Il y a eu une exception qui confirme ce qui était la règle : le fameux général soviétique Koniev, fit fusiller 40 de ses soldats-violeurs devant tous les autres, et le résultat a été qu’« il n’y a eu aucun cas de viol après ça ». Connaissant de nouveau d’avance les objections de certains, du genre « tout ça est de la propagande occidentale », nous répondons que les principaux témoignages concernant ces viols de masse proviennent des militaires soviétiques qui en étaient les témoins oculaires. Un des plus connus de ces témoins oculaires a été Lev Kopolev, alors capitaine de l’Armée Rouge en fonction à Berlin, qui a eu le courage de dénoncer, en plein stalinisme, ces viols de masse et autres exactions contre des civils commis pas les militaires de l’Armée Rouge. « Détail » plus que éloquent : Pour son acte héroïque, Lev Kopelev, a été condamné à 10 ans de Goulag pour… « propagation d’humanisme bourgeois et pitié envers l’ennemi » !!!

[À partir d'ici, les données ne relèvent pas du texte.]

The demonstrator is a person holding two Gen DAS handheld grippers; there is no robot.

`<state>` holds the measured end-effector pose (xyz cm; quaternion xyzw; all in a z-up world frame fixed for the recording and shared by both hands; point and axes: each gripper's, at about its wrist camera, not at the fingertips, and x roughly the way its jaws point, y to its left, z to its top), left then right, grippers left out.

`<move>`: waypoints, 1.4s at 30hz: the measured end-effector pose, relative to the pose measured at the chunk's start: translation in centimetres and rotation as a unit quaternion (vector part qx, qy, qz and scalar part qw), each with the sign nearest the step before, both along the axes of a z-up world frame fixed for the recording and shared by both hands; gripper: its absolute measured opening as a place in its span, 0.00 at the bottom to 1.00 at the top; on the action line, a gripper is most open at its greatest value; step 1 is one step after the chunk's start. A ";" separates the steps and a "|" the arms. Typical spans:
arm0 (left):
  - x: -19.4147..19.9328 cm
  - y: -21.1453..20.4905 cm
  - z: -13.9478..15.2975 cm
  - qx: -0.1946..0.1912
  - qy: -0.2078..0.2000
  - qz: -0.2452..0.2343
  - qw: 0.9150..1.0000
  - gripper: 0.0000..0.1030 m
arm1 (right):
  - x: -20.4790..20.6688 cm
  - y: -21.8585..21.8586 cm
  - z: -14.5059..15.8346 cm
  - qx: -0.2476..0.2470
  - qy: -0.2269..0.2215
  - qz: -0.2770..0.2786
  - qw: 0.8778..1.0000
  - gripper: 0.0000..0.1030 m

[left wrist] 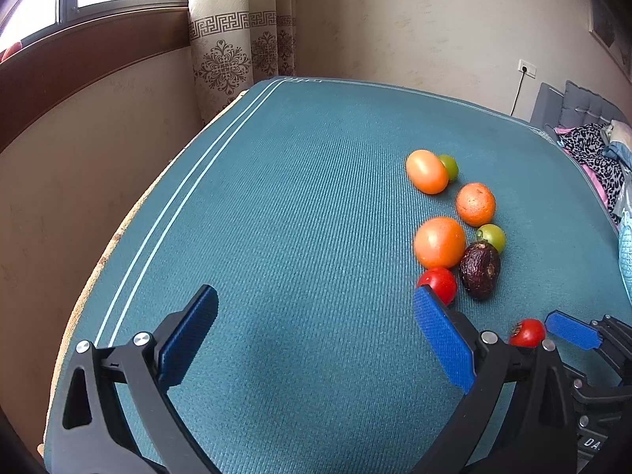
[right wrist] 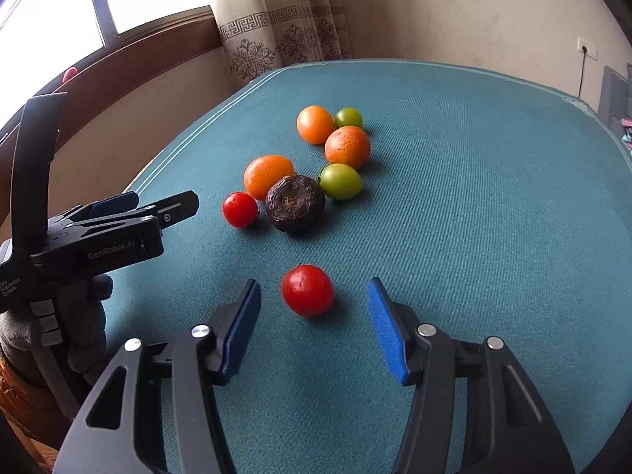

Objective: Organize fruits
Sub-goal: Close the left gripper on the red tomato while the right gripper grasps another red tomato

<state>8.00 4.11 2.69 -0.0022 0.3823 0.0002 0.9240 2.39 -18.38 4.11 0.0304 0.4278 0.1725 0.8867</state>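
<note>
Several fruits lie on a teal mat (right wrist: 474, 205). A red tomato (right wrist: 307, 290) lies apart, just ahead of my open, empty right gripper (right wrist: 314, 324), between its blue pads. Behind it are a second red tomato (right wrist: 239, 209), a dark avocado (right wrist: 295, 202), three orange fruits, the nearest at left (right wrist: 268, 175), and two green tomatoes, the nearer one beside the avocado (right wrist: 340, 181). My left gripper (left wrist: 314, 335) is open and empty over bare mat, left of the fruit cluster; the avocado (left wrist: 480, 269) is to its right. The right gripper's pad (left wrist: 572, 330) shows beside the lone tomato (left wrist: 527, 332).
The mat covers a table whose left edge (left wrist: 118, 233) borders a wall and window. A curtain (left wrist: 237, 47) hangs at the back. A bed with clothes (left wrist: 592, 146) stands at the right. The left gripper body (right wrist: 98, 237) sits at the left of the right wrist view.
</note>
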 end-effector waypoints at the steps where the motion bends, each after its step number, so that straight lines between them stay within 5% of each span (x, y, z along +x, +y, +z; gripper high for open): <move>1: 0.1 0.1 0.0 -0.001 0.001 0.000 1.000 0.97 | 0.0 0.1 0.0 0.000 0.000 0.000 1.000 0.51; 12: 0.3 0.0 -0.4 -0.001 0.005 -0.003 1.000 0.97 | 0.6 0.6 -0.4 0.005 0.005 0.008 1.000 0.28; 30: 0.0 -4.5 0.0 0.009 -0.013 -0.069 0.997 0.97 | -0.7 -3.2 -0.3 0.029 -0.005 -0.043 0.999 0.28; 34: 0.3 -5.5 -0.3 0.012 -0.014 -0.099 0.995 0.83 | -0.8 -3.0 -0.3 0.031 -0.005 -0.037 0.999 0.28; 40: 1.5 -5.1 -1.3 -0.038 0.029 -0.126 0.991 0.55 | -0.5 -3.2 -0.5 0.035 0.001 -0.038 0.999 0.28; 42: 1.6 -4.9 -1.4 -0.048 0.031 -0.130 0.990 0.55 | -0.4 -3.1 -0.6 0.035 0.003 -0.038 0.999 0.28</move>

Mais, diront les habituels « incrédules », c’est normal qu’un des dissidents les plus connus comme Lev Kopelev dénigre l’Armée Rouge. Le problème pour ces éternels « incrédules » est que Kopelev a été jusqu’à la fin dissident mais aussi communiste (il a demandé sa réintégration dans le PC après sa réhabilitation en 1956). Et s’ils persistent à objecter, il y a un autre témoignage, encore plus accablant, celui d’un autre officier mais aussi journaliste de l’Armée Rouge, qui a fait toute la campagne de guerre, de Stalingrad à Berlin. Il s’agit de celui qui a été peut être le plus grand écrivain soviétique, de Vassili Grossman qui a dépeint comme nul autre dans plusieurs de ses livres tant la grandeur et l’héroïsme que les crimes de guerre de l’Armée Rouge.

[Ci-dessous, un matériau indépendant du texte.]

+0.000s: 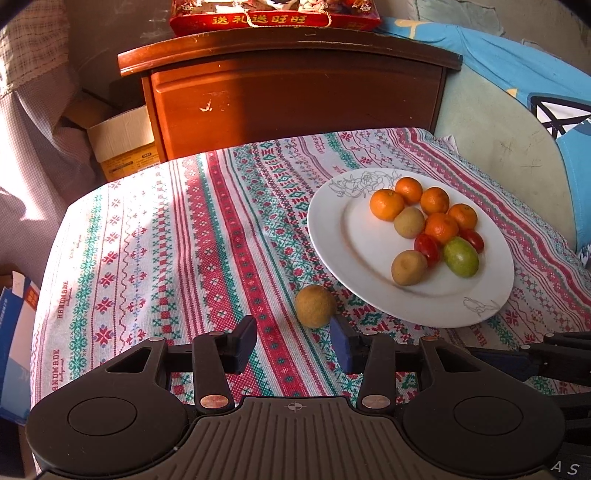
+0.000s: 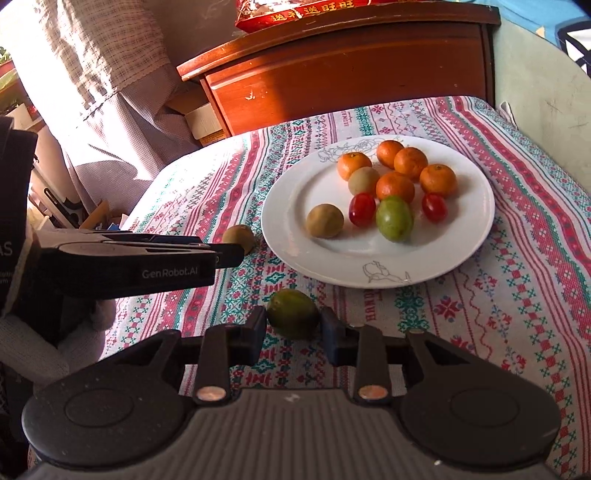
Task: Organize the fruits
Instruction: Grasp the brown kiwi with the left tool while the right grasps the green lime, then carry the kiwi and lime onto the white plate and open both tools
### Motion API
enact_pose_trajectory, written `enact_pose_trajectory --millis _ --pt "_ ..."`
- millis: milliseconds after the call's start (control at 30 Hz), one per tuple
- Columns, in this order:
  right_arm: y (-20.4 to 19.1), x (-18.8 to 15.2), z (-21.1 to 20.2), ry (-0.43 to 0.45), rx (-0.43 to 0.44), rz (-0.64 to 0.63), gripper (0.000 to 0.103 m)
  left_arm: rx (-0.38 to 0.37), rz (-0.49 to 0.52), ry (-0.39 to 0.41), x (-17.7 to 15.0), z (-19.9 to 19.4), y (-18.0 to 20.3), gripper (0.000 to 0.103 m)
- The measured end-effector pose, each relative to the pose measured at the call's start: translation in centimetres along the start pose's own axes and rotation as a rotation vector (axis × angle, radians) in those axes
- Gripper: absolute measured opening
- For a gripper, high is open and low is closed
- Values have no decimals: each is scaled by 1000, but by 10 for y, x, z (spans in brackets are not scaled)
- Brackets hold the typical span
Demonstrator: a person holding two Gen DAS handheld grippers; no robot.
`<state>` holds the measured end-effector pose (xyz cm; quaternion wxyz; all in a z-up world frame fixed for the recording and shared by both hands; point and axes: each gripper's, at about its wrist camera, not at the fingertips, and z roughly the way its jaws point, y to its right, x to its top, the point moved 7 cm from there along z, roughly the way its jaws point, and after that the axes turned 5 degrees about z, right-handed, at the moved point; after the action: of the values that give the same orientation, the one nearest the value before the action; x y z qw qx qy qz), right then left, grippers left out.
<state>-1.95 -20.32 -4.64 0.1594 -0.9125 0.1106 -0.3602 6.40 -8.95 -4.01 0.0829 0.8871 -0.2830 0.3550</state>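
A white plate on the patterned tablecloth holds several oranges, two brown fruits, two red tomatoes and a green fruit. A loose brown fruit lies on the cloth just left of the plate. My left gripper is open, its fingertips just short of that fruit. A loose green fruit lies in front of the plate. My right gripper is open, its fingers on either side of the green fruit, not clamped.
A wooden cabinet with a red gift box stands behind the table. Cardboard boxes and a curtain are at the left. A blue cloth lies at the right. The left gripper's body shows in the right wrist view.
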Motion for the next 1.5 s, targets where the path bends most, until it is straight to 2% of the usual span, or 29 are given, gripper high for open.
enact_pose_trajectory --millis 367,567,733,967,1133,1300,1500 --pt "1 0 0 1 3 8 32 -12 59 39 5 12 11 38" --pt "3 1 0 3 5 9 32 -29 60 45 4 17 13 23" --pt "4 2 -2 9 12 17 32 -34 57 48 3 13 14 22" --pt "-2 7 -9 38 47 17 32 -44 -5 77 10 -4 3 22" --pt "-5 22 -17 88 64 19 32 -56 -24 116 23 -16 3 22" --pt "2 50 -22 165 54 31 32 -77 -54 154 40 -23 3 22" --pt "10 77 -19 219 47 39 32 -100 -141 138 51 -11 0 22"
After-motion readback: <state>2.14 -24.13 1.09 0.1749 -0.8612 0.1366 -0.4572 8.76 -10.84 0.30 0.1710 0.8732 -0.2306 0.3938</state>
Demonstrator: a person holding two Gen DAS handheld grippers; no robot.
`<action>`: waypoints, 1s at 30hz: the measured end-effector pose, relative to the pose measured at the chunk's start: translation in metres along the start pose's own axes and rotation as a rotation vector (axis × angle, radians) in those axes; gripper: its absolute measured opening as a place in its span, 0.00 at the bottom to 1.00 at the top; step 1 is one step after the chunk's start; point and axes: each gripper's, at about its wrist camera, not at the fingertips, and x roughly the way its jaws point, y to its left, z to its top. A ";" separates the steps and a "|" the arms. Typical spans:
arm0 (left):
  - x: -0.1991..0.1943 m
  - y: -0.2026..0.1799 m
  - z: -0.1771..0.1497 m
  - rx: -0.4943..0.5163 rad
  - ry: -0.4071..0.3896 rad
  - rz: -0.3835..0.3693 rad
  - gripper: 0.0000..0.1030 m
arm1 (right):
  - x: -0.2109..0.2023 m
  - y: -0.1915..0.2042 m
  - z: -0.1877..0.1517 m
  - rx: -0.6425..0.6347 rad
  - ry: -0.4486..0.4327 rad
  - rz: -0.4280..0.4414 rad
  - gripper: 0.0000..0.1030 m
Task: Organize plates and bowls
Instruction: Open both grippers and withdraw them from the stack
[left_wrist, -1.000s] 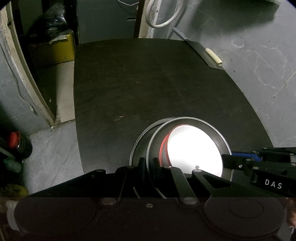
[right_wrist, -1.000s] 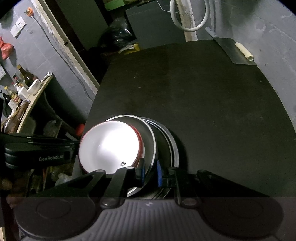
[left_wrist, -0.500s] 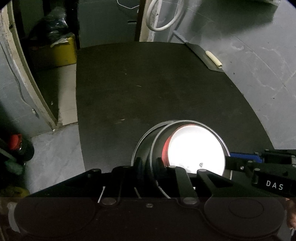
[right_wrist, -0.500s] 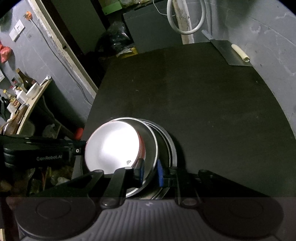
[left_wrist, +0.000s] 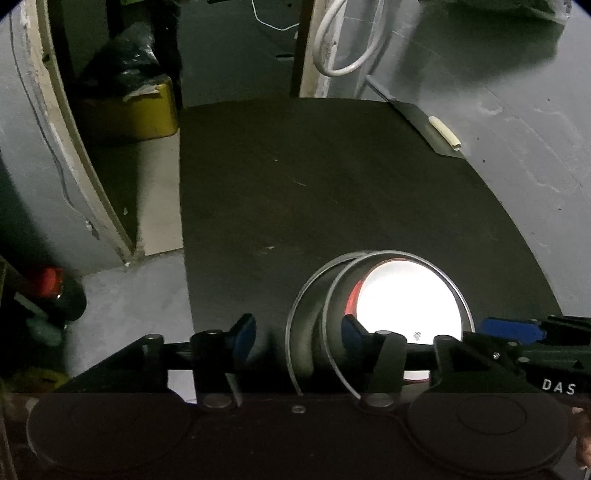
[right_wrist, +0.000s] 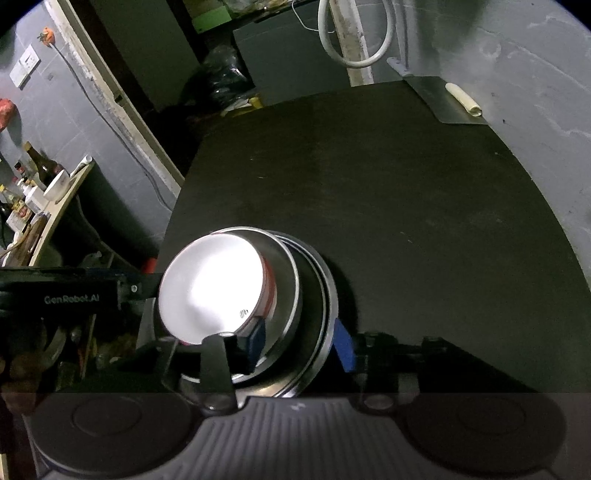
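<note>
A white bowl with a red outside (left_wrist: 410, 299) sits nested in a steel bowl (left_wrist: 332, 295) on stacked steel plates (right_wrist: 328, 291), near the front of the black table (left_wrist: 332, 184). My left gripper (left_wrist: 297, 332) straddles the stack's left rims. Its jaws are opening, and the left pad stands clear of the outer rim. My right gripper (right_wrist: 301, 343) straddles the right rims of the steel bowl (right_wrist: 288, 280). Its jaws are opening too, with one pad inside beside the white bowl (right_wrist: 214, 284) and one outside the plates. Neither grips the stack.
A cleaver with a pale handle (right_wrist: 454, 103) lies at the table's far right corner. A white hose loop (left_wrist: 343, 44) hangs on the back wall. A yellow bin (left_wrist: 140, 110) and a red-capped bottle (left_wrist: 51, 288) stand on the floor at left. A cluttered shelf (right_wrist: 37, 184) is further left.
Both grippers were shut on the stack's rims and have spread their jaws, letting go. The stack of dishes now rests on the table; the hands barely moved.
</note>
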 end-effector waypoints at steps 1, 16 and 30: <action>-0.001 0.001 0.000 -0.004 -0.003 0.003 0.58 | -0.001 0.000 -0.001 0.000 -0.003 0.000 0.49; -0.028 0.005 -0.017 -0.023 -0.099 0.047 0.86 | -0.025 0.009 -0.013 -0.033 -0.056 -0.027 0.83; -0.057 0.006 -0.034 -0.007 -0.206 0.041 0.94 | -0.047 0.015 -0.026 -0.034 -0.133 -0.048 0.95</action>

Finalement, au-delà de toutes ses perversions et tares gravissimes, ce qui manque le plus aujourd’hui à l’armée russe c’est la conviction de se battre pour une cause juste. Et il va de soi que l’évocation par Poutine des droits prétendument historiques de la Grande Russie éternelle sur l’Ukraine, ou pire, la désignation des Ukrainiens par les amis de Poutine comme « satanistes », « diaboliques », « sorciers » et autres « démons » qui doivent être exterminés, ne peut inspirer que ceux qui sont déjà convaincus. C’est-à-dire les chauvins grand-russes racistes, fascistes, obscurantistes d’un autre âge et néo-staliniens qui forment la clientèle du régime poutinien.

Raison de plus qui nous pousse à poser encore et encore une question qui reste sans réponse : mais, que font, dans cette galère archi-reactionnaire, criminelle et en perdition, des gens qui se disent de gauche ?…

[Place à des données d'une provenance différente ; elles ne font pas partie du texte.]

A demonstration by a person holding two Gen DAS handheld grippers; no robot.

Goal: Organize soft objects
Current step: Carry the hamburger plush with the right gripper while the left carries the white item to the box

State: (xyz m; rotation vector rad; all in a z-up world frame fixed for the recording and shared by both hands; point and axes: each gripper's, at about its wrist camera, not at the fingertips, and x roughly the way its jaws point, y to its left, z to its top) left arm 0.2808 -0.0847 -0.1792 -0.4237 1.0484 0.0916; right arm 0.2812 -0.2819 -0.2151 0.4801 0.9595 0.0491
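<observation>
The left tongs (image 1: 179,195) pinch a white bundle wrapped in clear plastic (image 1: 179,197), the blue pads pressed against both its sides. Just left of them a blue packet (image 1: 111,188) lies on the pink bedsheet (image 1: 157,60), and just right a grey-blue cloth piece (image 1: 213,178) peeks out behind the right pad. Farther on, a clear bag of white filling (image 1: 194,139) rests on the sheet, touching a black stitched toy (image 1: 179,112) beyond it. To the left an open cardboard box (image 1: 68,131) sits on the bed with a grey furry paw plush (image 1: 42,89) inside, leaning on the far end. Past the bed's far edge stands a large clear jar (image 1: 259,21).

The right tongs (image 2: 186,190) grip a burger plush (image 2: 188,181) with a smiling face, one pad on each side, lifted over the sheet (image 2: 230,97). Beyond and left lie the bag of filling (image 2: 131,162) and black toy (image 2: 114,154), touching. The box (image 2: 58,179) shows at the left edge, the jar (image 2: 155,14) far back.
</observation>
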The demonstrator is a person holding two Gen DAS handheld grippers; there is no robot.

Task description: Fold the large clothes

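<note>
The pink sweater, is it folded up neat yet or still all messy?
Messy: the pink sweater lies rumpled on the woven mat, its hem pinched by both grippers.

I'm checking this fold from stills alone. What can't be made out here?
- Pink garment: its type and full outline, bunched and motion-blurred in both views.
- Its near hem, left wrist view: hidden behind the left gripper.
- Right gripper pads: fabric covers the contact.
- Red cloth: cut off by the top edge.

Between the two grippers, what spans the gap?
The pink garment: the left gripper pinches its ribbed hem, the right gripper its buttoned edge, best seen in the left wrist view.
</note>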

[1] https://fr.wikipedia.org/wiki/Viols_durant_l%27occupation_de_l%27Allemagne

Yorgos Mitralias

Yorgos Mitralias

Journaliste, Giorgos Mitralias est l’un des fondateurs et animateurs du Comité grec contre la dette, membre du réseau international CADTM et de la Campagne Grecque pour l’Audit de la Dette. Membre de la Commission pour la vérité sur la dette grecque et initiateur de l’appel de soutien à cette Commission.